Знаете ли, сказал Шварц, хмуря брови, вы ведь не видели, во что гитлеровцы превратили Варшаву, а мы на это зрелище насмотрелась во время восстания и позже. Может быть, поэтому каждый из нас так стремился оказаться над Берлином, взглянуть на его улицы и плюнуть в логово фашистского зверя изо всех своих пушек, чтобы наконец избавиться от накопившейся за эти годы горечи, вызванной морем унижений, обид и отчаяния.
Шварц произнес эту тираду, сжав кулаки и гневно сверкая глазами. Впрочем, он быстро овладел собой и даже, казалось, был смущен тем, что так легко поддался охватившему его чувству. Успокоившись, он продолжал прежним размеренным тоном рассказывать, как они с Хаустовичем миновали болотистую пойму реки и повернули к востоку, прямо к северо-западным окраинам Берлина.
Уже издали можно было увидеть, что там все кипит и бурлит, как в котле. Огромный столб дыма над городом, казалось, подпирал облака, которые дальше, на западе, резко [143] обрывались над самым горизонтом. Из туч скатывалось вниз багровое, как бы присыпанное пеплом солнце. Облака по краям розовели, а к центру отливали лиловым. Подпиравший их столб дыма становился бурым, потом ржавым и наконец начал напоминать медную пыль. Этот столб под порывами ветра все время менял свои очертания и переливался в лучах заходящего солнца то золотом, то кровавым багрянцем.
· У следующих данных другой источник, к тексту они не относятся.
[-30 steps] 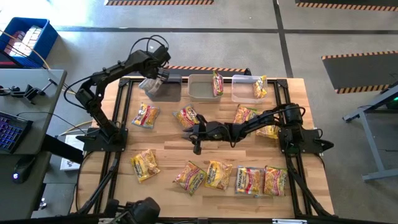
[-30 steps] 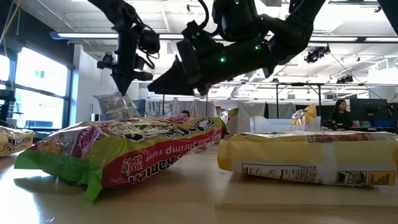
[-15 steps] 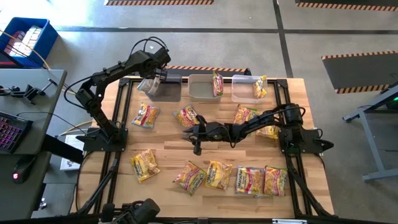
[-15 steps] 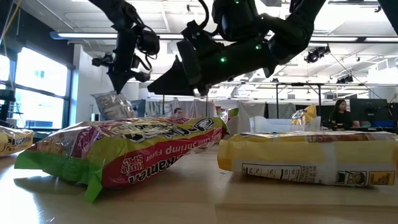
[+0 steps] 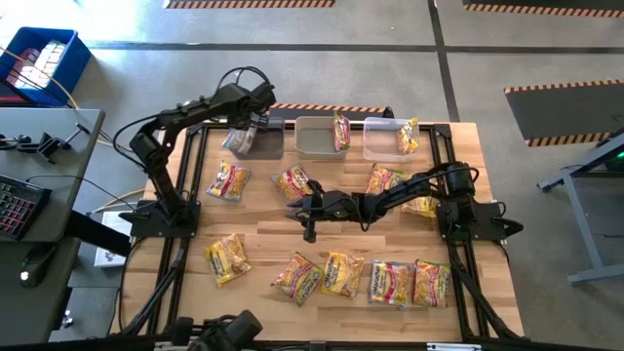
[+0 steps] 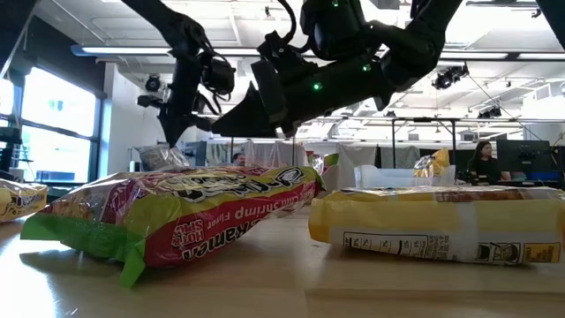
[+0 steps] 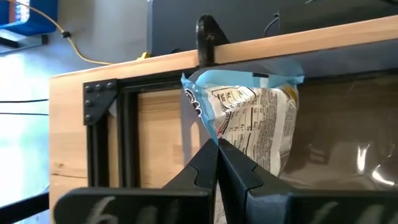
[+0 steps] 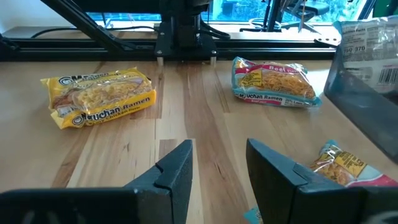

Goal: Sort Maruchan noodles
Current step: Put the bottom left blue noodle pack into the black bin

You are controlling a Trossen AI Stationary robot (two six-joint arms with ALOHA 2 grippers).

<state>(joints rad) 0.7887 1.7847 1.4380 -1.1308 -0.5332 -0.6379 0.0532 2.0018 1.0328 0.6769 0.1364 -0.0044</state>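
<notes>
Since a second earlier the left gripper [image 5: 249,129] had lowered its silvery noodle packet [image 7: 252,121] toward the grey bin [image 5: 255,140] beneath it; in the low view the packet [image 6: 165,157] hung lower than before. Its fingers were pinched shut on the packet's edge. The right gripper [image 5: 295,208] had not moved, hovering mid-table with fingers parted and empty, a yellow packet [image 8: 98,98] ahead of it and a red-printed packet [image 5: 292,182] just beside it. Two clear bins [image 5: 317,142] beyond it each held an upright packet [image 5: 341,130].
</notes>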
Но вот из-за дымовой завесы показались штурмовики, прикрываемые звеном истребителей. Вероятно, они возвращались с задания, так как летели на северо-восток. Вскоре Шварц потерял их из виду.
Он посмотрел вниз, на землю, отливавшую, как и небо, пурпуром. Большой Канал вился через леса и поля, сверкая, как раскаленная проволока, и доходил до самых садов и парков Хеннигсдорфа. По обе стороны канала двигались колонны пехоты, автомашин и танков. Здесь была переправа, переправа у самых предместий Берлина, который там, внизу, лежал весь окутанный огнем и дымом, как некогда Варшава...
Но только у Берлина была мощная противовоздушная оборона и тысячи самолетов, в то время как Варшава не могла об этом и мечтать, с горечью произнес поручник Шварц и, помолчав минуту, добавил: Видите ли, наш полк прилетел под Варшаву в конце августа, и только в первых числах сентября, то есть через месяц после начала восстания, наши истребители смогли наконец прогнать оттуда гитлеровские бомбардировщики. [144]
Ну да я сейчас не о том говорю... Словом, у фашистов было чем оборонять Берлин: я видел это собственными глазами.
Прежде всего я заметил четверку «фокке-вульфов», которая вынырнула из облаков, слева от нас, как раз там, где только что скрылись советские штурмовики и «яки», возвращавшиеся с задания. Сразу же за этой четверкой, оправа от нас, появилась вторая, а затем и третья четверка самолетов. Она проплыла прямо над нами, даже не замечая нас. Как я уже упоминал, высота облачности возросла и над Берлином достигала примерно тысячи метров; таким образом, разница в высоте между нами и «фокке-вульфами» была около четырехсот-пятисот метров. К тому же, дым все больше сгущался, и видимость значительно ухудшилась. Вероятно, поэтому фашисты не заметили нас. Мне непонятно только одно почему они не атаковали переправу?! Возможно, они уже успели израсходовать боеприпасы, а может, у них было другое задание, леший их знает...
Но в тот момент, когда эта третья четверка проскочила над нашими головами, впереди из дыма появилась еще одна пара «фокке-вульфов». Самолеты летели чуть ниже нас, и поэтому я не сразу их заметил. Кажется, они пытались разведать или даже атаковать нашу переправу: они начали делать заход на нее. В тот момент, когда они стали снижаться, мы бросились наперерез.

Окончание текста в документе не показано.